An older adult couple smile happily at each other as they ride bicycles
For active older adults who want to embrace senior living, independent living may be a suitable option.

Older adults may want to continue living independently but no longer want the obligations that come with living in their own home. Perhaps a person has lived in their home for decades and wants to downsize to a smaller space. They may want a communal atmosphere with others in their age group. They may find it desirable to have access to fitness facilities, other amenities of convenience, and social or recreational programming — all without having to manage or organize it. In any of these cases, moving to an independent living community may be a viable option.

What is independent living?

Independent living communities are age-restricted residences for older adults that cater to their interests and needs. 

Independent living communities may be referred to by different names. Some other common names include

  • 55+ communities.
  • 62+ communities.
  • Active adult community.
  • Senior community.
  • Retirement villages.
  • Retirement communities.
  • Congregate care.
  • Independent living senior apartments.
  • Continuing care retirement communities.

A home in an independent living community can be a studio, one-bedroom, or multi-bedroom apartment. These homes are often in a larger building or in a development with many buildings.

The main purpose of independent living communities is to offer age-appropriate amenities and services to older adults who can remain living independently. 

What do independent living communities provide?

Independent living communities provide residents with the independence to live in their own homes within a community of their peers. The communities maintain the buildings and grounds so residents can enjoy a maintenance-free lifestyle. 

The specific amenities vary among communities; however, some independent living communities have recreational facilities, like fitness centers or pools. They may also have dining rooms or restaurants on the property so residents can have meals without the obligation to prepare them. The communities may also plan social events for the residents to enjoy.

There are multiple types of independent living communities that offer varying services and amenities.

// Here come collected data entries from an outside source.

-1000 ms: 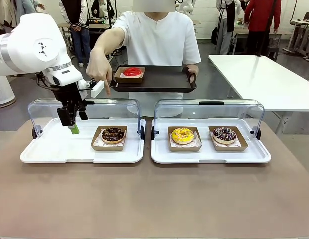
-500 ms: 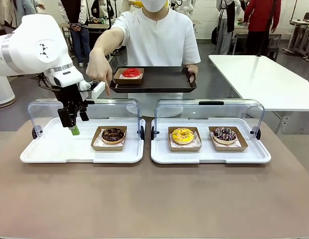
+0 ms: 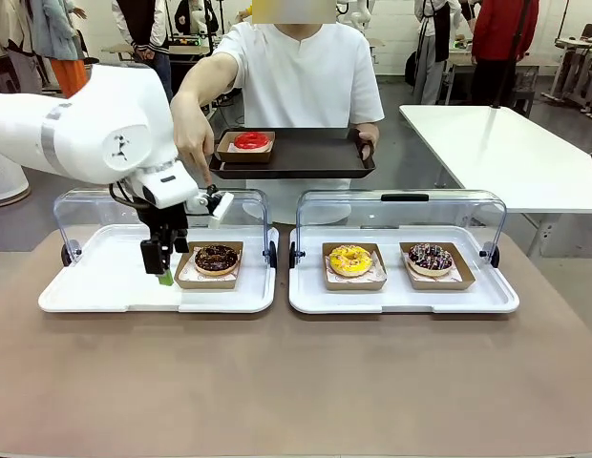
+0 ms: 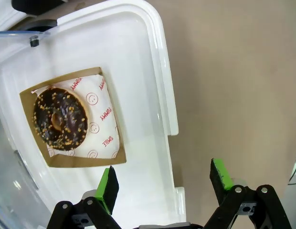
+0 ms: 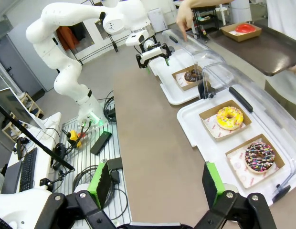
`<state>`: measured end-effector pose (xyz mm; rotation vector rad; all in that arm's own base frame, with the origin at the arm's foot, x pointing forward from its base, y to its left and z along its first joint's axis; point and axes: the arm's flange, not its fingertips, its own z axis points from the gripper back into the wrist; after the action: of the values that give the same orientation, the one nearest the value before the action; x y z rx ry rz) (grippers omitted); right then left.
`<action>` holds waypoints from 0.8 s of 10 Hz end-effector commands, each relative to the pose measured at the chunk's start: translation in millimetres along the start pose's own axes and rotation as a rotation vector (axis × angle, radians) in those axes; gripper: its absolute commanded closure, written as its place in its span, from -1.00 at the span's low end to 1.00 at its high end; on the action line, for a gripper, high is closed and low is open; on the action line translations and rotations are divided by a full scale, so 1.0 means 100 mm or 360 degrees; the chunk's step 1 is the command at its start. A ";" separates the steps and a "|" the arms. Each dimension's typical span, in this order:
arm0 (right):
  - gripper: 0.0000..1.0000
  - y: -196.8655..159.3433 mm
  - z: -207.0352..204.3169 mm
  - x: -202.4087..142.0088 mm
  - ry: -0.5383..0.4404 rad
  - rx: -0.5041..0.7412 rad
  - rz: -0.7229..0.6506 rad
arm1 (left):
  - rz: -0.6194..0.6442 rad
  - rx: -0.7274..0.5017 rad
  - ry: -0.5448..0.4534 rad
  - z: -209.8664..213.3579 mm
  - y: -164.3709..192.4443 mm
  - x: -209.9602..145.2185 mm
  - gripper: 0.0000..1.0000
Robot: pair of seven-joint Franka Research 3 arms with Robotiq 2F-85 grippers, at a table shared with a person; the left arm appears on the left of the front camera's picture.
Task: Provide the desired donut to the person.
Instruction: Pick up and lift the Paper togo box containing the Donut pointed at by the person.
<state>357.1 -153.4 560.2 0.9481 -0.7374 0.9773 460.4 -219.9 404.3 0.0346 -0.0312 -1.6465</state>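
The person (image 3: 301, 72) in a white shirt points a finger (image 3: 204, 172) down over the left tray's lid. Below it, a chocolate donut with nut crumbs (image 3: 217, 258) (image 4: 59, 119) (image 5: 192, 75) sits in a brown card box on the left white tray (image 3: 105, 286). My left gripper (image 3: 164, 275) (image 4: 164, 180) hangs open just left of that box, over the tray's front rim, with nothing between its fingers. The person's other hand holds a black tray (image 3: 306, 153) carrying a red donut (image 3: 251, 139) (image 5: 245, 27). My right gripper (image 5: 156, 183) is open and empty, high above the table's end.
The right white tray (image 3: 310, 296) holds a yellow donut (image 3: 350, 259) (image 5: 229, 117) and a sprinkled chocolate donut (image 3: 430, 256) (image 5: 259, 156). Clear hinged lids (image 3: 401, 205) stand raised behind both trays. Bare brown tabletop (image 3: 296, 382) lies in front. A white table (image 3: 506, 143) stands at the far right.
My left arm has swung right and lower, from over the empty left part of the tray to beside the chocolate donut's box. The person's pointing hand holds still.
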 end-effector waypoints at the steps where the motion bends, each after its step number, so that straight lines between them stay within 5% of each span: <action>1: -1.00 -0.01 0.00 0.00 -0.0026 0.0009 0.0015 | 0.0054 0.0028 0.0062 -0.19 0.04 0.02 -1.00; 8: -1.00 -0.01 0.00 0.00 -0.0026 0.0009 0.0015 | 0.0049 0.0024 -0.0029 -0.49 0.37 -0.15 -1.00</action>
<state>357.1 -153.4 560.2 0.9482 -0.7374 0.9774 495.6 -208.7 357.2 0.0296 -0.0452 -1.6076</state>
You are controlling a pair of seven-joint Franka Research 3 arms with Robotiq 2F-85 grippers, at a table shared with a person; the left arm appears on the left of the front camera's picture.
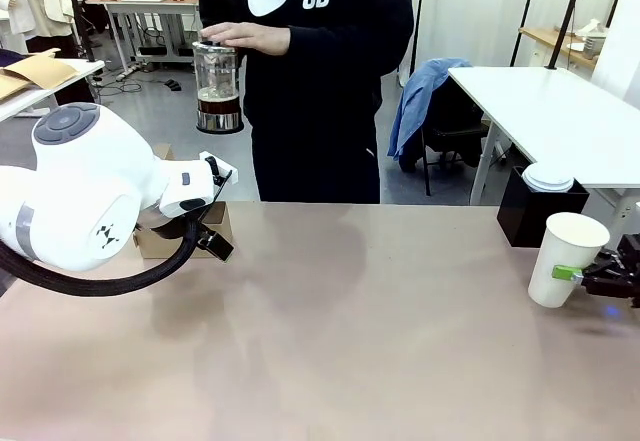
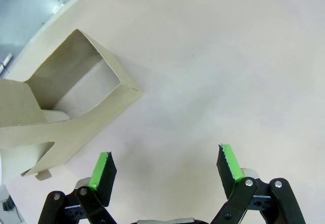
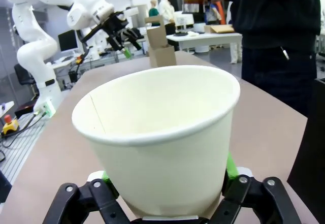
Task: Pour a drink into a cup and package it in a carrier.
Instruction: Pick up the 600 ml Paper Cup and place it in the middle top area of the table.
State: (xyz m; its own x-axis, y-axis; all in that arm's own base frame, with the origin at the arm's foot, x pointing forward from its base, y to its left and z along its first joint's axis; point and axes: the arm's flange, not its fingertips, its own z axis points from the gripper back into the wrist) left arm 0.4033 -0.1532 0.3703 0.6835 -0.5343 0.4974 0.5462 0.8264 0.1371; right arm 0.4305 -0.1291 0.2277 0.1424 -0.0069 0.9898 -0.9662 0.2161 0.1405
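Front view: black box [image 1: 530,216] just behind cup [image 1: 566,259].
Jaws: right gripper [image 3: 167,188] pinches cup; left gripper [image 2: 165,165] spread.
Surface: tan table [image 1: 350,341].

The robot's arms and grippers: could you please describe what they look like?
The left arm is glossy white with rounded joints, a grey round cap and a black hose looping beneath it. The left gripper is black, with metal pivot pins and bright green pads on its two fingers. The right gripper looks the same: black linkage, green pads.
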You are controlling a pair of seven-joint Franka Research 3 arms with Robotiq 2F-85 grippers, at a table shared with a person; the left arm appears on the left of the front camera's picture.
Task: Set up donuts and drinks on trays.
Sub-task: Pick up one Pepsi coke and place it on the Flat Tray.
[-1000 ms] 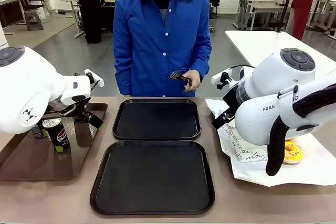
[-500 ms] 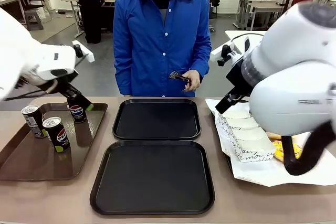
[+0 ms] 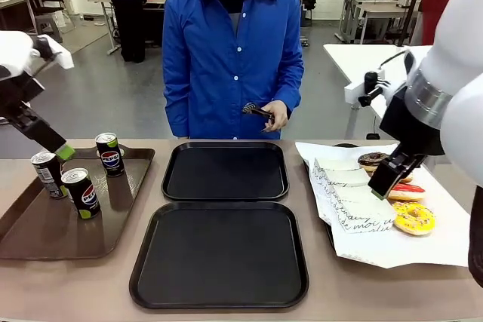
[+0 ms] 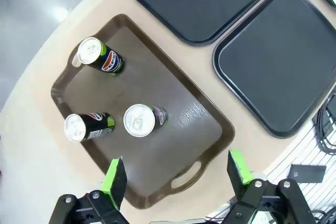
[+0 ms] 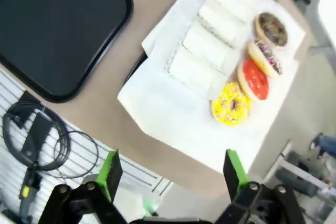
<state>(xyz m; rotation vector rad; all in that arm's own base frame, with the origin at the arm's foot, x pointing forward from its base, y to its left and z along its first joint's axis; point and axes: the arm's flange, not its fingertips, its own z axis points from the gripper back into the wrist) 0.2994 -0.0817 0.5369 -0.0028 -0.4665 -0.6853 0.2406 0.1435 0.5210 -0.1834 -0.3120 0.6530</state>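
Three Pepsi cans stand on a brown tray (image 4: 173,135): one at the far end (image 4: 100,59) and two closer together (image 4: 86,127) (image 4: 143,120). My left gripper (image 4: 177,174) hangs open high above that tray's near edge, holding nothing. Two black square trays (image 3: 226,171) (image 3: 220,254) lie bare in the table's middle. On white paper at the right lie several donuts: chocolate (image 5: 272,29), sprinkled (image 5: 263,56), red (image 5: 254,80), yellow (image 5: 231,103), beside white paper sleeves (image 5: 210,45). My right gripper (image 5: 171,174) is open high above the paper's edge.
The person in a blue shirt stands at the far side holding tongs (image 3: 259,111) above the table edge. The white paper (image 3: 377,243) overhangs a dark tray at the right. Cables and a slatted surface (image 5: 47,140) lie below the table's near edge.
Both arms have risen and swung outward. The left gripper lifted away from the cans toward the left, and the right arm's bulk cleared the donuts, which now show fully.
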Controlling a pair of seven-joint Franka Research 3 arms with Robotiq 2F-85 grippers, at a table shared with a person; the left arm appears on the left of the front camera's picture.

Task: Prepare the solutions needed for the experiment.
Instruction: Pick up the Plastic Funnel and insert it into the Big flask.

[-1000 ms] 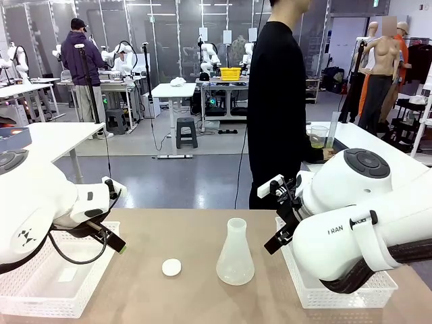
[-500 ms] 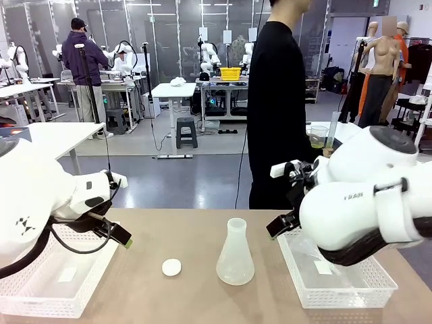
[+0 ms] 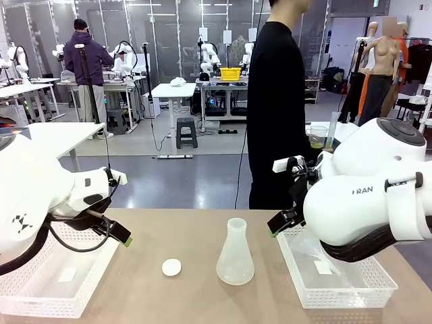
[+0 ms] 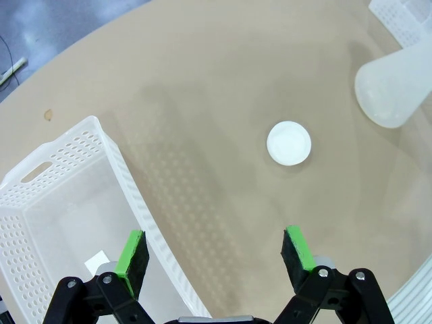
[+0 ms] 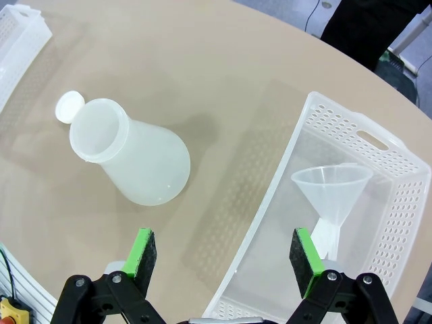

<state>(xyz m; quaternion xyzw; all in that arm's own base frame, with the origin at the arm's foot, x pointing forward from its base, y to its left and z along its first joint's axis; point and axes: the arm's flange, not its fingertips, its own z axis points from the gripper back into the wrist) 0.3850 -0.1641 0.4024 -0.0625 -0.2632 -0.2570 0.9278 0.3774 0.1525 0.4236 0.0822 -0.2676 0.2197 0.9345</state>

Continuing care retirement community

Continuing care retirement communities (CCRC) are known for offering different levels of care. Older adults can age in place when living in this style of facility. CCRCs may offer independent senior living, assisted living, nursing home care, and skilled nursing care. The variety in the level of care these communities offer helps adults live in the same community while accessing the care they need as their needs change.

Independent senior living apartments

Independent senior living apartments offer a range of services and safety measures to older adults who want to live among peers but maintain independence. Some communities may have dining options, while others that are higher-end in cost may have salons, fitness centers, and other on-site amenities.

Independent senior living communities may not have in-house personal care services, unlike assisted living facilities. Residents who require personal care or medical services may need to arrange for the care themselves.

Retirement communities

Retirement communities offer age-restricted housing, often eligible to adults age 55, 62, or 65 and over, depending on the age requirement of the particular community. They are most appropriate for older adults who can live independently but want to live among peers. These communities may offer fewer amenities than other senior living facilities, such as only basic services like outdoor maintenance.

Low-income senior housing

Low-income senior housing may be more affordable for older adults on fixed or limited incomes. Residents must meet income qualifications to be eligible to live in these communities. The amenities in these communities also vary among facilities but are more basic in nature.

Paying for independent living

When it is time to move to an independent living community, there are many ways to pay for independent senior living. Personal funds, insurance policies, loans, and even extra benefits can help pay for home care services to help older adults continue living at home while getting the help they need.